Clint's trying to hide a smile and it's not really working.
"Why?" Tony honestly can't see why anyone would choose this crumbling building over his glass skyscrapers.
Peter fidgets, and Bucky speaks for him. He'd been holding his tongue, very politely, during the exchange, but he can hold it no longer. "So we can keep an eye on him. And I'm warning you, Stark, you hurt this kid again? You'll have the police force to contend with."
"And most of Brooklyn," Clint chips in, eyes narrowed.
"And Queens," Sam adds.
Tony's watching Bucky's metal arm gesticulate a moment behind the biological one. He really needs to spend more time on Stark Medical, do another overhaul of the mechanics, actually listen when Bruce talks about what the division needs. He nods. "Sure, we'll work out hours that work for you." He pauses, then adds. "I don't care if you sue me. Well, I do care. Mostly because, no matter how good your case is - and JARVIS got our whole little exchange on film, so it would be pretty solid - almost no judge will rule against a rutting alpha. You'd be in the right, though. You know it and I know it." He lowers his voice, as if it was just the two of them in the room and not a crowd of three other men, all wanting to rip his limbs off. "I'm sorry for scaring you."
Peter opens his mouth. Closes it. Finally says. "Just going to put it out there, I'm expecting a really good recommendation letter from this."
"If you're as good as your application promised, I'll do everything in my power to make sure there's a place for you in whatever college you choose. As long as that college is MIT."
Peter blushes, his eyes skittering back down to the floor. "They're an alpha supremacist university. All the good ones are."
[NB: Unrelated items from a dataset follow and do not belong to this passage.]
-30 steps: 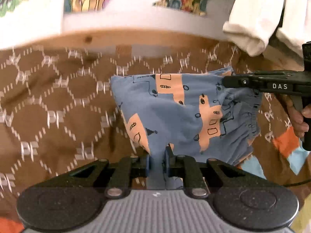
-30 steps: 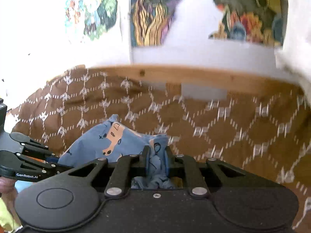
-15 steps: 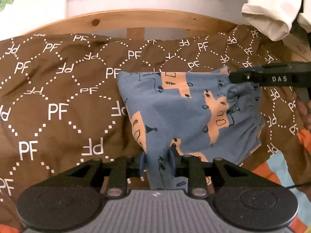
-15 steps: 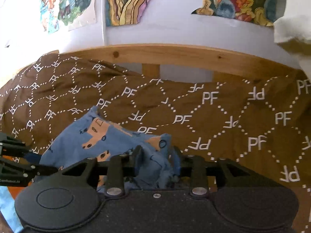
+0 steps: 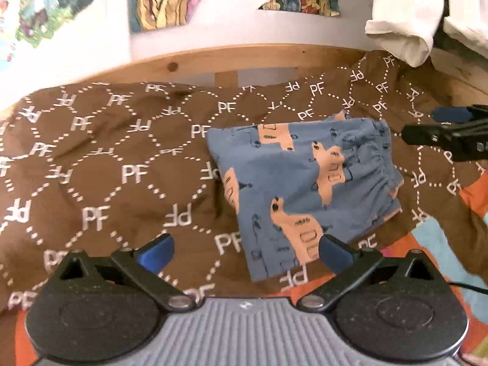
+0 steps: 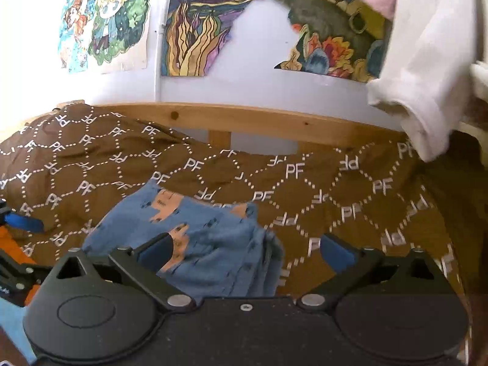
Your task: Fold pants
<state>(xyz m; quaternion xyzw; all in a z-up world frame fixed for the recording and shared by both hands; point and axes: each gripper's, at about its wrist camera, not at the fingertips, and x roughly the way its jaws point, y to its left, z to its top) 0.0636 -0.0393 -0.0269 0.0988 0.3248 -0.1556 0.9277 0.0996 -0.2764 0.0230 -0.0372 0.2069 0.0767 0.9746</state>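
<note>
Letting go cleanly is the step now: the left gripper (image 5: 245, 251) and the right gripper (image 6: 247, 251) have just been opening and stand released, so both should draw back gently, because the pants (image 5: 302, 192) lie folded, it seems neatly, on the brown bedcover (image 5: 100, 167)

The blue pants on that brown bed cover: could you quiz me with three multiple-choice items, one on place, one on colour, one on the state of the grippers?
1. Where do the pants lie?
A. on the brown cover
B. on the wooden rail
C. on the floor

2. What colour are the animal prints?
A. green
B. orange
C. white

3. How stand the left gripper and right gripper?
A. both clamped on cloth
B. one clamped
C. both open

Answers: 1 A, the pants rest flat on the cover. 2 B, orange shapes show on blue cloth. 3 C, both have just been opening; no pad presses on the cloth.
</note>
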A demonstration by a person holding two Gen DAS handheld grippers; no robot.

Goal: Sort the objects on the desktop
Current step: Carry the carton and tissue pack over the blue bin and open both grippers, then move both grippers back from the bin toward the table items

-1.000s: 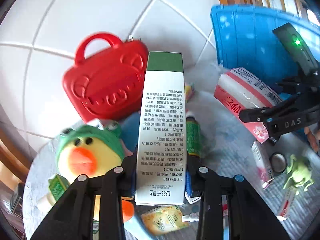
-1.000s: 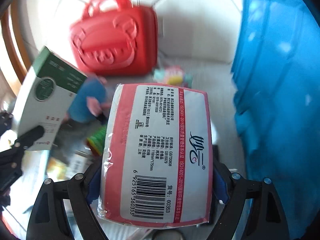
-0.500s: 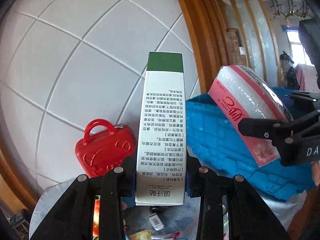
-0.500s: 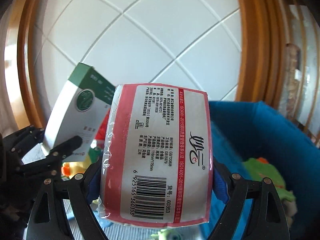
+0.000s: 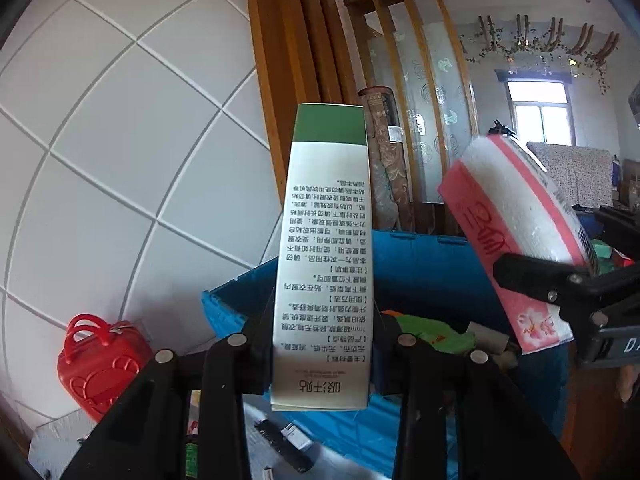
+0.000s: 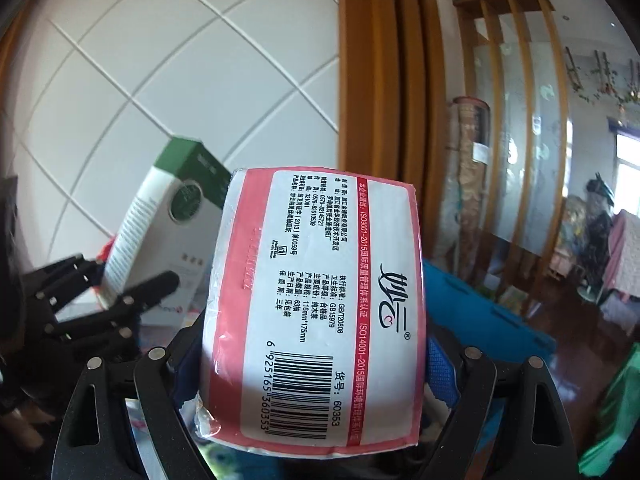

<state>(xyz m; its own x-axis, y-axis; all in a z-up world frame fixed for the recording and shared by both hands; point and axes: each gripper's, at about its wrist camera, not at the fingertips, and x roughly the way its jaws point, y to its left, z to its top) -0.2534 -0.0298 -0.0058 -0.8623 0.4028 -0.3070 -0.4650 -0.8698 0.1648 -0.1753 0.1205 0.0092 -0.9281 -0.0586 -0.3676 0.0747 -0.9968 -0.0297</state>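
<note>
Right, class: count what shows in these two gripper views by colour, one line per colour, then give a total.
Green and white: 1, the tall box held in the left gripper
Pink and white: 1, the tissue pack held in the right gripper
Red: 1, the toy case
Blue: 1, the crate
Total: 4

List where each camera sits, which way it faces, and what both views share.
Left wrist: sits on the left tool, facing along its fingers over the blue bin toward the tiled wall; the tool grips a green-topped box.
Right wrist: sits on the right tool, facing the wall and room; it grips a tissue pack.
Shared: both held items, the bin, each other's tool.
</note>
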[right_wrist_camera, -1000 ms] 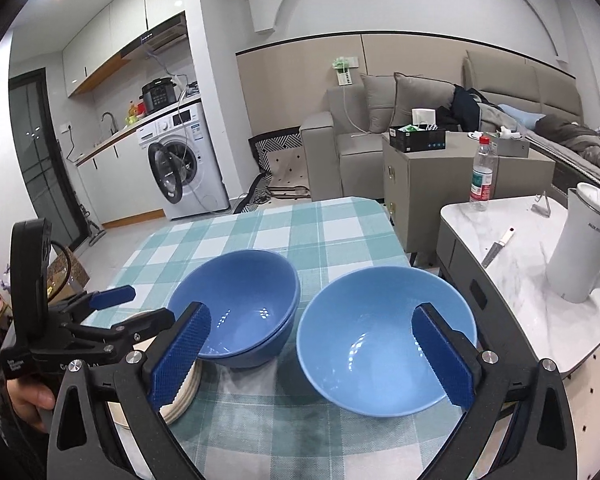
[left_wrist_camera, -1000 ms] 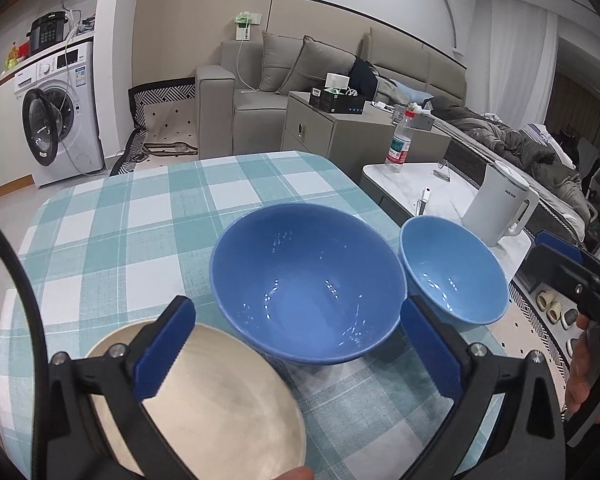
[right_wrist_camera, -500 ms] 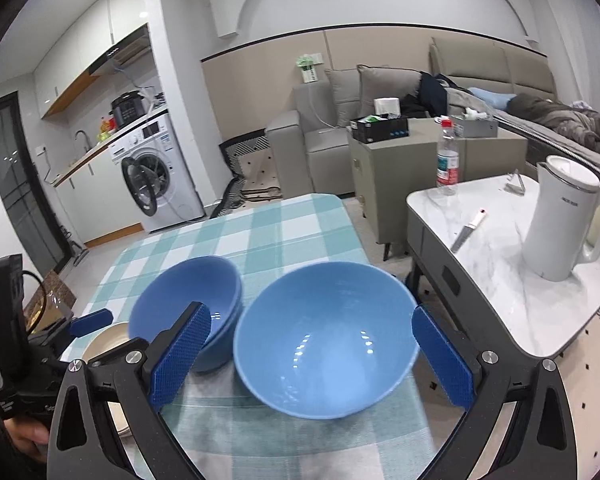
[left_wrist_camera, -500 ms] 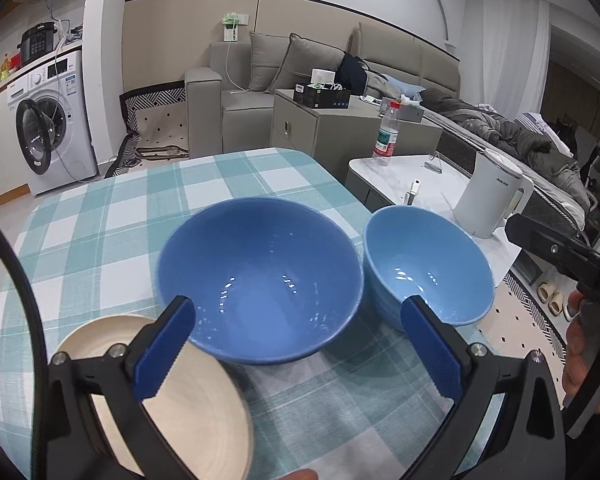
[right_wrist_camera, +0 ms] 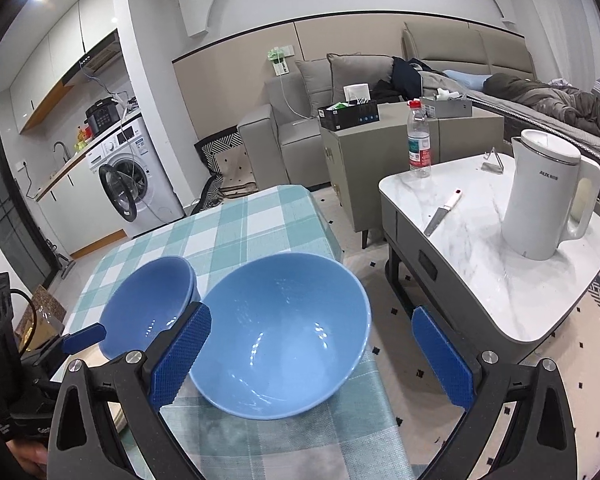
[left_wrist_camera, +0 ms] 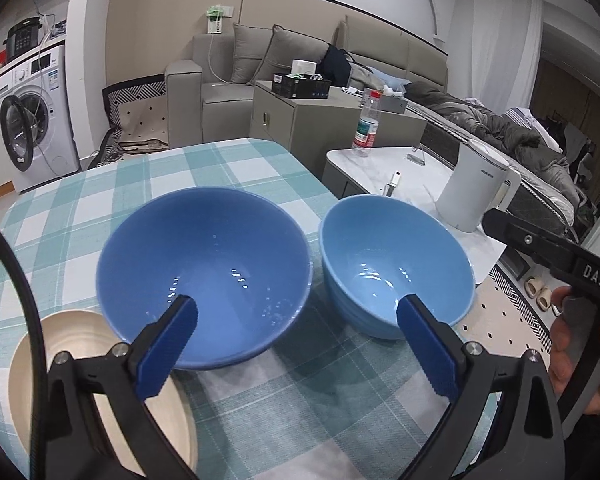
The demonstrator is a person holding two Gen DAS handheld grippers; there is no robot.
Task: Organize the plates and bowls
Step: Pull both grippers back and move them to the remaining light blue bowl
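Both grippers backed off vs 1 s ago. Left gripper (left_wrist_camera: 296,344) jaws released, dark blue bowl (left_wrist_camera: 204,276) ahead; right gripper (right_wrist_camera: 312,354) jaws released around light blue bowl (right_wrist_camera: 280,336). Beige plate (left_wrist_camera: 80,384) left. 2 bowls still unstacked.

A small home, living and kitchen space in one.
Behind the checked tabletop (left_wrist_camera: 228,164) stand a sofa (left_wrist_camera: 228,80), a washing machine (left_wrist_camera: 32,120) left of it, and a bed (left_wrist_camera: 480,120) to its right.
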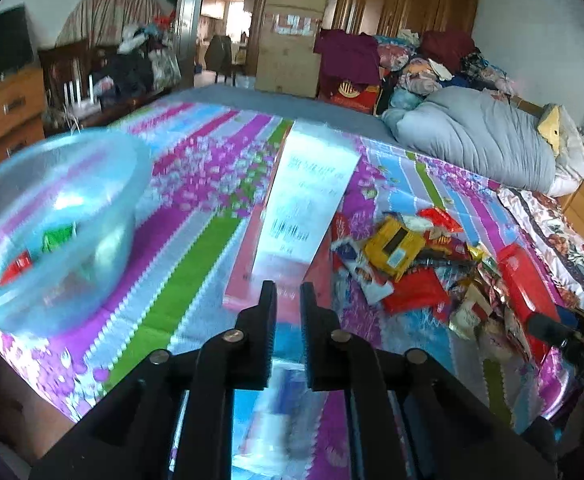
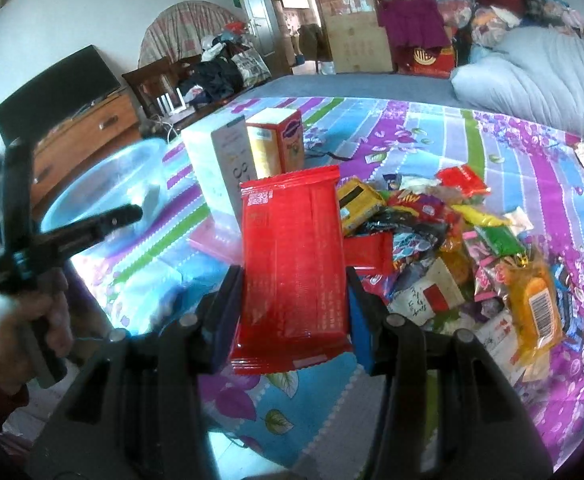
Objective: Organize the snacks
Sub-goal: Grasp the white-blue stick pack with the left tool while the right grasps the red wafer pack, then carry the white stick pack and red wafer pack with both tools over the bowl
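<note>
The right hand-held gripper (image 2: 294,280) clamps a red snack packet (image 2: 292,268) above the bed (image 2: 412,128); the left hand-held gripper (image 1: 288,292), jaws narrow and empty, hangs beside the blue bowl (image 1: 92,152). Best practice: carry level, release over the bowl.

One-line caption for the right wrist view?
Right gripper holds a red snack packet above the floral bedspread.

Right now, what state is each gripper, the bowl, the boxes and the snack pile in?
Left gripper: slightly open, nothing between the fingers.
Right gripper: shut on red packet, held off the bed.
Bowl: upright, a few snacks inside.
White box: upright.
Yellow box: upright.
Snack pile: loose on the bedspread.
</note>
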Tool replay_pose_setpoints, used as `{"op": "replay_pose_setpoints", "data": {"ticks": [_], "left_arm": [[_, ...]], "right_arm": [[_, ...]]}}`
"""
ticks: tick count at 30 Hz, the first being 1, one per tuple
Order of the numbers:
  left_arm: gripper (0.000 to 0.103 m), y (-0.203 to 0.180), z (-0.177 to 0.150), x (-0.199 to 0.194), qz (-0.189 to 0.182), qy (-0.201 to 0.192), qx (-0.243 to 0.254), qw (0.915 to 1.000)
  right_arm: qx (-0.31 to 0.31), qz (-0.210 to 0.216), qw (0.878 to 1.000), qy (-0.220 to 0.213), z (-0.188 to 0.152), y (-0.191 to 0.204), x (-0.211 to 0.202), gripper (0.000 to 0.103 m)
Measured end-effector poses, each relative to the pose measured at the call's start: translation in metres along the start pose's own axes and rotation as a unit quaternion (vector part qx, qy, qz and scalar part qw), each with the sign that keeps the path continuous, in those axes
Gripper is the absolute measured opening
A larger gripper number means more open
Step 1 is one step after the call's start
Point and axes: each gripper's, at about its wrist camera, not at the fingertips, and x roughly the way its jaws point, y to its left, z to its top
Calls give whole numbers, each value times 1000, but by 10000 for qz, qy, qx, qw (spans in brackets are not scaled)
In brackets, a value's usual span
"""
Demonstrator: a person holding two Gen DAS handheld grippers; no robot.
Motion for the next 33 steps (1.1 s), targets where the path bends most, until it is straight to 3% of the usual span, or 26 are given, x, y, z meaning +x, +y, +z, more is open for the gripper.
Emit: {"op": "replay_pose_setpoints", "data": {"ticks": [1, 3, 6, 8, 11, 14, 17, 22, 25, 28, 30, 33], "left_arm": [[29, 8, -7, 3, -12, 100, -2, 9999], [53, 20, -21, 6, -253, 230, -44, 9994], [78, 22, -41, 6, -477, 322, 188, 9982], [85, 16, -56, 9, -724, 540, 431, 9950], [82, 10, -76, 20, -606, 853, 684, 9922], [51, 18, -84, 37, -409, 1092, 430, 9922], [50, 29, -84, 44, -424, 1198, 164, 9918], [50, 14, -78, 37, -541, 1105, 467, 9913], [50, 14, -83, 53, -530, 1410, 488, 9874], [45, 14, -87, 60, -416, 1565, 508, 9855], [36, 17, -85, 61, -360, 1554, 455, 9861], [34, 20, -84, 63, -274, 1502, 456, 9872]], "right_arm": [[14, 13, 10000, 19, -2, 0, 0, 49], [63, 37, 9999, 108, -10, -2, 3, 49], [215, 106, 9994, 246, -20, -6, 9, 49], [280, 129, 9990, 315, -25, -9, 12, 49], [309, 140, 9988, 360, -29, -10, 13, 49], [343, 137, 9986, 384, -32, -11, 12, 49], [340, 127, 9985, 399, -34, -12, 11, 49], [375, 121, 9984, 415, -33, -14, 14, 49], [368, 150, 9983, 420, -34, -13, 15, 49], [355, 170, 9982, 447, -34, -12, 18, 49], [359, 175, 9982, 457, -35, -12, 18, 49], [381, 177, 9980, 474, -36, -14, 20, 49]]}}
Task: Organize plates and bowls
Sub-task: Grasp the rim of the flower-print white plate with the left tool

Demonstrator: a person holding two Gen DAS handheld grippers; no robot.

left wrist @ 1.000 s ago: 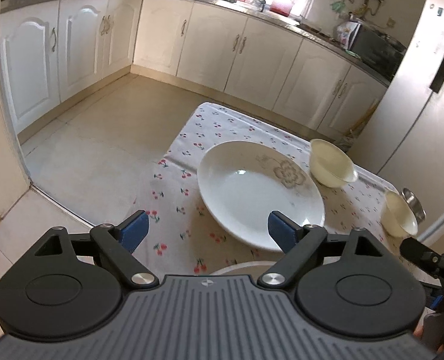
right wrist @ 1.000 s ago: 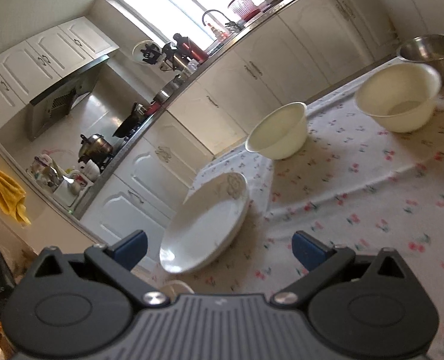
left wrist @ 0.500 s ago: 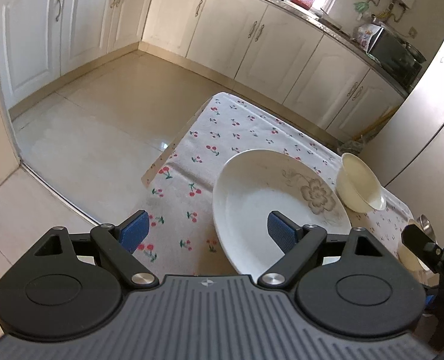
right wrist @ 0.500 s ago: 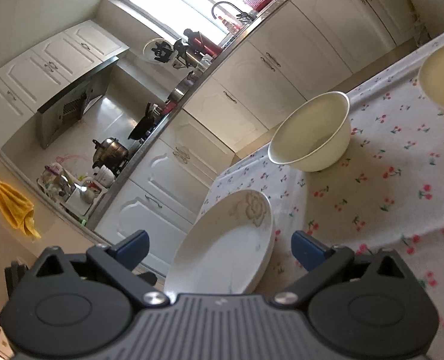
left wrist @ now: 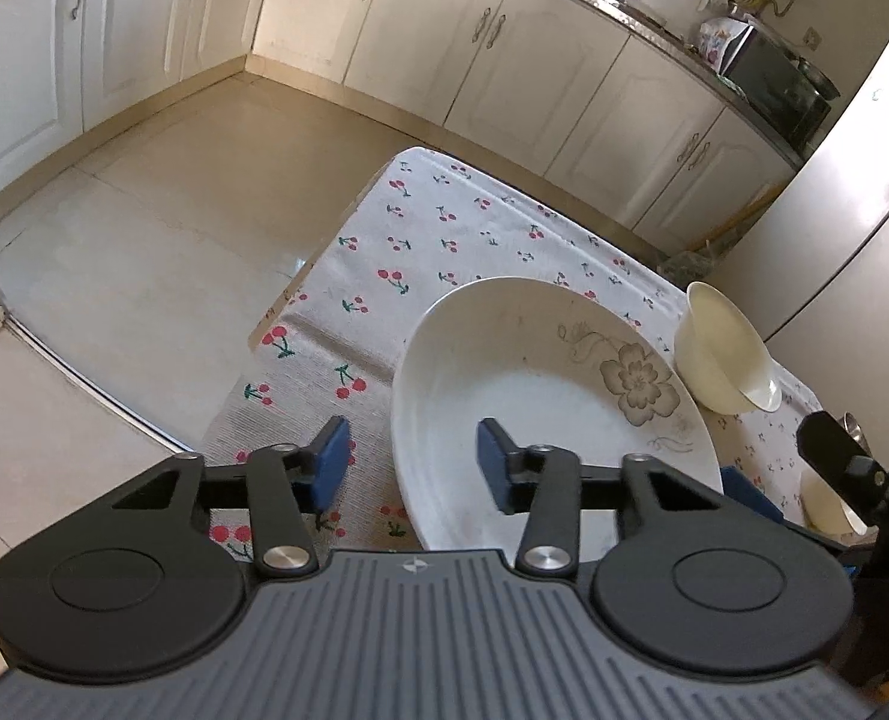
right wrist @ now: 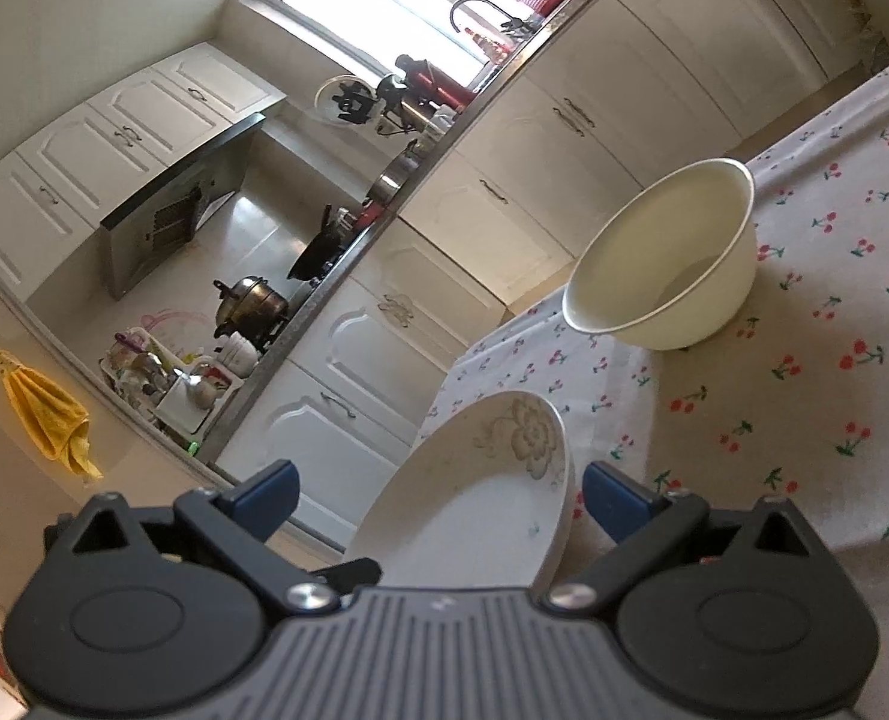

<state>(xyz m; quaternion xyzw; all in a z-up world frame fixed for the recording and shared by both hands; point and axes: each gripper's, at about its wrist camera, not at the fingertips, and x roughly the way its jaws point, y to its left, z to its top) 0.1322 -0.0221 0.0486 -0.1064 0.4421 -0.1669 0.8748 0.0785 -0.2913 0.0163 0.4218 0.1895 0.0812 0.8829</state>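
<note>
A: Item one, the plate (left wrist: 540, 396)?
B: White, grey flower print near its far rim, lying on the cherry-print cloth (left wrist: 444, 228) over the desk, close to the near-left corner. Also seen from the right wrist (right wrist: 480, 498).

A: Left tool (left wrist: 411, 459)?
B: Spread wide. One blue pad sits over the cloth just left of the plate's rim, the other over the plate's well. Whether either pad touches the plate cannot be told.

A: Right tool (right wrist: 438, 498)?
B: Spread wide, straddling the plate's rim; it pinches nothing.

A: Bowls?
B: One cream bowl (left wrist: 723, 357) just beyond the plate on the cloth, upright in the right wrist view (right wrist: 666, 258). A second cream bowl (left wrist: 828, 504) further right, partly hidden by the right tool.

A: Other?
B: White cabinets (left wrist: 504, 42) and a tiled floor (left wrist: 162, 228).
</note>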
"And I'm one of their biggest donors." Tony shrugs, a practiced motion of feigned nonchalance. "I know we started the summer off on the wrong foot, Pete. That's all on me. Every paper and their blog knows that I don't want an intern, but now that you're here you bet your ass I'll make this summer work for you. You just need to decide how much you want it."
The bell over the door rings again. Peter is wearing his uniform t-shirt and a nametag, but there's so much potential in the small omega that he's practically vibrating with it.
Clint turns back to his books. Bucky and Sam flex their arms a little more but their radio is crackling with voices and they leave, too. Peter puts the machine he was working on back on a counter. For a long minute, as Peter talks to the pair of frat-ish beta customers that walked in, Tony wonders if he had been forgotten.
Then, as Peter turns to start making the drinks, he says, softly, "Okay."
At first Tony wasn't sure he was being spoken to. But Peter's all earnest expression, hair falling in front of his eyes that are locked right on Tony. "Okay," Tony agrees, and it feels like a promise, that moment, their eyes meeting across the scarred and puckered counter.
Then Clint clears his throat, and Peter goes back to work.